Spannung verspricht die zweite Saisonhälfte in der Fußball-A-Klasse, die eine Woche nach Fastnacht beginnt. Ganz vorne ist der SV Niederwörresbach mit vier Punkten Vorsprung auf den VfR Baumholder II auf Meisterkurs. Im Kampf um Platz zwei dürfen sich neben den Baumholderern auch der Bollenbacher SV, der SV Buhlenberg, die SG Idarwald und die Spvgg Teufelsfels mehr oder weniger berechtigte Hoffnungen machen. Sieben Zähler umfasst die Spanne, in der sich diese fünf Mannschaften bewegen. Dramatisch könnte der Abstiegskampf werden. Stand jetzt, und unter der Voraussetzung, dass alle Aufstiegsspiele gegen die Mannschaften aus dem Kreis Birkenfeld laufen, müssten drei Vereine den Weg nach unten in die B-Klasse antreten.
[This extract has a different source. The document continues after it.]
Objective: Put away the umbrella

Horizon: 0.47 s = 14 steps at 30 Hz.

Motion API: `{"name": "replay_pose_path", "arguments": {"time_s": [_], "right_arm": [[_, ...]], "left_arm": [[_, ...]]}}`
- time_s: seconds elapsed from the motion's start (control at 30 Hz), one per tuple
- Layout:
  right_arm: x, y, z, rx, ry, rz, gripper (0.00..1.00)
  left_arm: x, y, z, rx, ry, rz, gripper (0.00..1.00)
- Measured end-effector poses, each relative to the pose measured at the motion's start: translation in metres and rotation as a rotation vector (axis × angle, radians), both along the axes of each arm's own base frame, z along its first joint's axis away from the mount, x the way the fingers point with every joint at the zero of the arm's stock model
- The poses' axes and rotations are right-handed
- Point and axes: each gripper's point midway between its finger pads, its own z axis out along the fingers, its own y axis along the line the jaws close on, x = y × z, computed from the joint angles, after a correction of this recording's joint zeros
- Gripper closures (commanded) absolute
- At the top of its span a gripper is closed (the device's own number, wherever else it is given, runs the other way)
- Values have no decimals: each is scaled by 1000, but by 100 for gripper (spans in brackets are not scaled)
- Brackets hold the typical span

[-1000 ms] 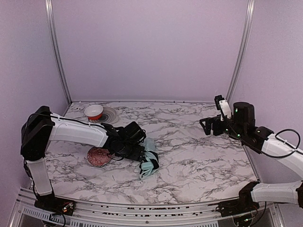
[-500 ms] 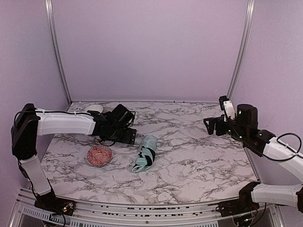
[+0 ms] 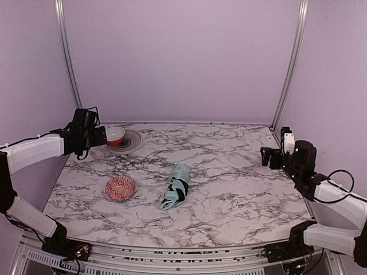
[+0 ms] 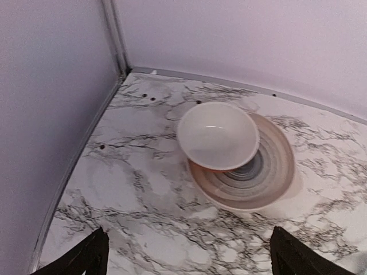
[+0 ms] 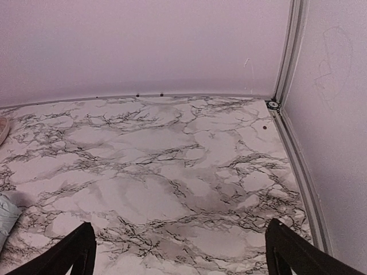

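Note:
The umbrella [image 3: 175, 186] lies folded on the marble table near the middle, pale mint-green with a black band round it. Its end shows at the left edge of the right wrist view [image 5: 6, 217]. My left gripper [image 3: 92, 136] is open and empty at the far left, raised near the left wall, well away from the umbrella. In the left wrist view its fingertips [image 4: 86, 258] stand wide apart over bare marble. My right gripper [image 3: 268, 157] is open and empty at the far right, raised. Its fingertips [image 5: 287, 249] stand wide apart in the right wrist view.
A white bowl with red outside [image 3: 114, 135] sits on a striped plate [image 3: 129, 142] at the back left, also in the left wrist view [image 4: 218, 136]. A red patterned bowl [image 3: 120, 188] lies left of the umbrella. Walls and metal rails close in the table.
My left arm has let go of the umbrella and pulled back left to the wall. The umbrella now lies still on the table. My right arm has drawn back to the right.

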Motion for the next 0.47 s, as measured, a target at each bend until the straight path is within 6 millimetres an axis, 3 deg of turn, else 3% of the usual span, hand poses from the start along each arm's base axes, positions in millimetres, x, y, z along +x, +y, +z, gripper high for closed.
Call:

Drei aus fünf heißt realistisch betrachtet der Ausscheidungskampf unten, wo die Lage für Schlusslicht SG Rötsweiler-Nockenthal/Mackenrodt mit sechs Punkten am schlechtesten, aber nicht komplett ausweglos ist. Der SV Nohen hat als Vorletzter drei Punkte und der TuS Hoppstädten II als Drittletzter einen weiteren Zähler mehr auf dem Konto. Nach derzeitigem Stand über dem Strich, aber auf dem ersten möglichen Abstiegsplatz, rangiert der FC Hennweiler. Mit seinen zwölf Zählern hat ist er zwei Punkte besser als die Hoppstädtener. Die beste Ausgangslage im Kellerquintett hat der FC Hohl, der drei Zähler vor Hennweiler und neun Punkte vor Schlusslicht Rötsweiler steht. Zwischen Platz sechs und Platz zwölf gibt es fünf Mannschaften, die wohl weder etwas mit ganz oben noch mit ganz unten zu tun haben werden, aber zum berühmten Zünglein an der Waage werden können. Alle fünf haben die Qualität, um auch Spitzenmannschaften zu besiegen, sind andererseits aber auch so schwankend in ihren Leistungen, dass Niederlagen gegen Abstiegskandidaten vorkommen können.